The one thing that always troubled me about Kubrick is that while he was amazing at finding these stories and novels to make into movies, none of his movies were original screenplays to my knowledge. To be quite honest, I have no idea how many of the best director's movies are original screenplays, but I have always been fascinated by directors who do their own work start to finish. I am getting greedy, I know. I just wish we had that one more step into the mind of Kubrick instead of having his vision of an existing novel.

 
Still not sure how someone could label him overrated.

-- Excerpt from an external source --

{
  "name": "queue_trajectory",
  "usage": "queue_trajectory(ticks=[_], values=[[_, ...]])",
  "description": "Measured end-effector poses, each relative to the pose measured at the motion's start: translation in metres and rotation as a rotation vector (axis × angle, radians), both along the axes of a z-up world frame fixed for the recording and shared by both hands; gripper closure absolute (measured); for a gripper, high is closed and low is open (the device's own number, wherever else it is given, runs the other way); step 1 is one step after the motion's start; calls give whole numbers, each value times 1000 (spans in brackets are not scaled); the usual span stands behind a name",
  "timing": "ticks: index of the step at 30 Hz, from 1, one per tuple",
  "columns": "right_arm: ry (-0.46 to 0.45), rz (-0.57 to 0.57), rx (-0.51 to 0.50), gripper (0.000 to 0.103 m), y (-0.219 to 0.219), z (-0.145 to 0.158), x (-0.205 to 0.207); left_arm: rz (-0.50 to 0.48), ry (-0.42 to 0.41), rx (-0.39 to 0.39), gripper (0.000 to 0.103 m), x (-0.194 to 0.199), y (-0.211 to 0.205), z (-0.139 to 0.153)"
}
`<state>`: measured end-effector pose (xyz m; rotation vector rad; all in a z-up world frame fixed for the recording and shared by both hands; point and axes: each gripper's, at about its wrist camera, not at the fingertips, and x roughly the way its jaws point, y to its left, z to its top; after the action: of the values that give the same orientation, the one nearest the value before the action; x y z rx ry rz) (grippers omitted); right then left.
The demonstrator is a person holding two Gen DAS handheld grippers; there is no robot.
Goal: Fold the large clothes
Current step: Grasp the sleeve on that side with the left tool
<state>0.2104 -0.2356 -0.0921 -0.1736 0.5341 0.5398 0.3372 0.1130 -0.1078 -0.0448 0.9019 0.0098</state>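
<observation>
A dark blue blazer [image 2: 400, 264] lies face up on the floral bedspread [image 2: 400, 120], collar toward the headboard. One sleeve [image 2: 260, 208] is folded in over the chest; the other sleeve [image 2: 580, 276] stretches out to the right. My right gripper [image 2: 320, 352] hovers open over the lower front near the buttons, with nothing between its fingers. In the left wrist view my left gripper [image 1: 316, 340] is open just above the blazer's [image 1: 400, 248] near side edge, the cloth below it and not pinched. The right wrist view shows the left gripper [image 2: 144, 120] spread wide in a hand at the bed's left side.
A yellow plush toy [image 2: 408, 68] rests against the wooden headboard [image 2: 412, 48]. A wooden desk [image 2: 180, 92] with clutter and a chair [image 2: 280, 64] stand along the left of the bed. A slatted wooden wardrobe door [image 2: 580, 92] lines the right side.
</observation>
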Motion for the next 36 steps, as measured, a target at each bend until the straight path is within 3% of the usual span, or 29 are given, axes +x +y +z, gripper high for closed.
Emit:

The dude created one of the greatest horror movies, war movies, anti-war movie, comedy moiv, sci-fi movie, etc. That is nuts. There wasn't a genre he couldn't do at top level.

 
Still not sure how someone could label him overrated. The dude created one of the greatest horror movies, war movies, anti-war movie, comedy moiv, sci-fi movie, etc. That is nuts. There wasn't a genre he couldn't do at top level.
Some rate him among the greatest of all time, which is a reach in my estimation, but those same people rank his movies higher than I would as well. It's a hand in hand argument, if someone overrates his movies they would likely overrate him also.

If you're looking for someone to argue that he's some talentless hack, I'm not your huckleberry. Overrated does not equal untalented.

He's just outside of the top ten for me, which is some pretty rarified air.